With Linda Sansour, I'm going on a limb here and claim this person just isn't that important to begin with. It's tough to demand condemnation of just every creature claiming to be on a certain side. This looks like a Kathy Griffin situation, a situation where I just can say of course it was wrong what this person did, but it's only this person and trying to paint her wrongdoing as the left's wrongdoing is unfair, just as it would be unfair to associate white supremacist's wrongdoing with the political right. While this analogy is flawed, I guess the logic behing it can maybe be accepted.
"Blowing things out of proportion" is not an accident.

The "alliance" between those they term "leftists" and the Fox-Geller version of Islam has been a staple of the US rightwing media since 9/11,* when many Americans (including Bush) refused wholesale condemnation of a world religion for what some of its followers had done.  "Leftists" (as social liberals are called in the US) attack religious bigotry in the US but are assumed to be "silent" about misogyny in Islam because they hate the US and love its enemies. (Islam, a religion, is an enemy like a foreign state with a foreign policy in this world view. And rightists are suddenly leftists or liberals when it comes to women's rights in other countries.)  The less you know about history and foreign policy, "leftism" and Islam, the clearer the so-called alliance becomes. 

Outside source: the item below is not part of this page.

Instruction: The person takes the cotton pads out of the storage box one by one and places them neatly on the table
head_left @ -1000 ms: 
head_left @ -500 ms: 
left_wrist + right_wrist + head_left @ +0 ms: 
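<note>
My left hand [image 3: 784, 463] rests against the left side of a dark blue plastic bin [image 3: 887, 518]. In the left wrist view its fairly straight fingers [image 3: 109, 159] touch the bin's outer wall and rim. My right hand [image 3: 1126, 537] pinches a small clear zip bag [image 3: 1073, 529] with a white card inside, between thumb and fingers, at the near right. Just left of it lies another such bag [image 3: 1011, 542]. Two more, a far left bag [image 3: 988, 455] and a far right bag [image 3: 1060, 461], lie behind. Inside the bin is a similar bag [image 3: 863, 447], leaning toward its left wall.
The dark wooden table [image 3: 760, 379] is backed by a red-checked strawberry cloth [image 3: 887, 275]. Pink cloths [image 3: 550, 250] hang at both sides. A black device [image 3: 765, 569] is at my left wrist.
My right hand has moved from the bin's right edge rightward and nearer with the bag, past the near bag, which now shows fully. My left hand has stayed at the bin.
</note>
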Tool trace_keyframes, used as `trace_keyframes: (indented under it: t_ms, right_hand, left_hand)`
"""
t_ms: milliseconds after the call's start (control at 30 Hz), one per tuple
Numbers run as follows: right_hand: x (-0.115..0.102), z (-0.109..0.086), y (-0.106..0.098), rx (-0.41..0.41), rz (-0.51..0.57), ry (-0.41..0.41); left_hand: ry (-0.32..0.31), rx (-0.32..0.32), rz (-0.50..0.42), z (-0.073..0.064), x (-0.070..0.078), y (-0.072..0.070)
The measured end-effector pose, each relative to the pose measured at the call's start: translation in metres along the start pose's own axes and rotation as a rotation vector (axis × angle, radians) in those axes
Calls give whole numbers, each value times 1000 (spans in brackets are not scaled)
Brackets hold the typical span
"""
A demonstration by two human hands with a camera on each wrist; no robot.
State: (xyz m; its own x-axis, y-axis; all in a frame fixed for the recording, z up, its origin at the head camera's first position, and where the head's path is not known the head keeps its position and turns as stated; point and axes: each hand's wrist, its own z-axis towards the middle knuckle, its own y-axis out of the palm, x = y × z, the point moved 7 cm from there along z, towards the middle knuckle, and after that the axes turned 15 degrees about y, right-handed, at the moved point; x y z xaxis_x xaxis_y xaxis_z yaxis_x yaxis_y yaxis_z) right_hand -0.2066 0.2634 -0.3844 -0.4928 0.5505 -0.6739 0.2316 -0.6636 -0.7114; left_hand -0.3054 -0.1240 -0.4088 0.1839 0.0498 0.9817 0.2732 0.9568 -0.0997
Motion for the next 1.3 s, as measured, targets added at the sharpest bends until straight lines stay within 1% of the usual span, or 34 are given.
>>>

Disinformation drives Islamophobia in the US. Believe it or not, some US states, like Oklahoma, have passed laws banning Sharia, though Oklahoma's was overturned in federal court. The anti-sharia groups are still at it though, working 24/7 to prevent the immanent Muslim takeover. http://bansharialaw.com/oklahoma/  Every Sunday throughout the Bible belt, thousands of ministers address millions of followers on subjects like stealth sharia, the worldwide persecution of Christians, and how the Obama deep state is preventing Trump from restoring Christianity to its central place in US government and culture and Israel to its central place in foreign policy. (Southern Baptists alone have more than 15 million members--double the population of Austria.)

I think one key to understanding this right wing world view and the associative logic whereby it brings "enemies" together as friends might be its rejection of Enlightenment ideals of universal humanity and human rights in favor of ethnic/religious/national identities--tribalism, but in a world dominated by social media and saturated with images and sound bites of global consumer capitalism.  If you defend Their humanity and rights, that is siding with Them against your own people. (No danger of Trump doing that! Hence this group forms his base.)  You become "anti-American" for defending common humanity, and a true American if you persecute others in the name of religion--yours in some cases, theirs in others.

Americans aren't the only ones who do this, of course.  One sees now in Europe as well as the US how respect for common human rights as the ground for political legitimacy is being displaced by appeals to "civilization"--not as a universal, desirable state of civility and law beyond barbarity, but as something particular--Western Civilization--wielded the way people used to appeal to ethnic and religious nationalism to define the Other. In the Middle East, Israeli Jews who defend Palestinian rights are called self-hating Jews and traitors by right wing Israelis. In predominately Muslim countries one sees the same, anti-modern tendency--much more understandable in countries where liberal politics never much presence in the culture and history. Their rightists and conservatives are also angry about (real) leftists and liberals who ally themselves with "the West" and Christians by harping about universal human rights, including those of women.


*See for example Dinesh d'sousa's The Enemy at Home: The Cultural Left and Its Responsibility for 9/11 (2007). This book has an entire chapter explaining the lefist-Islamist alliance.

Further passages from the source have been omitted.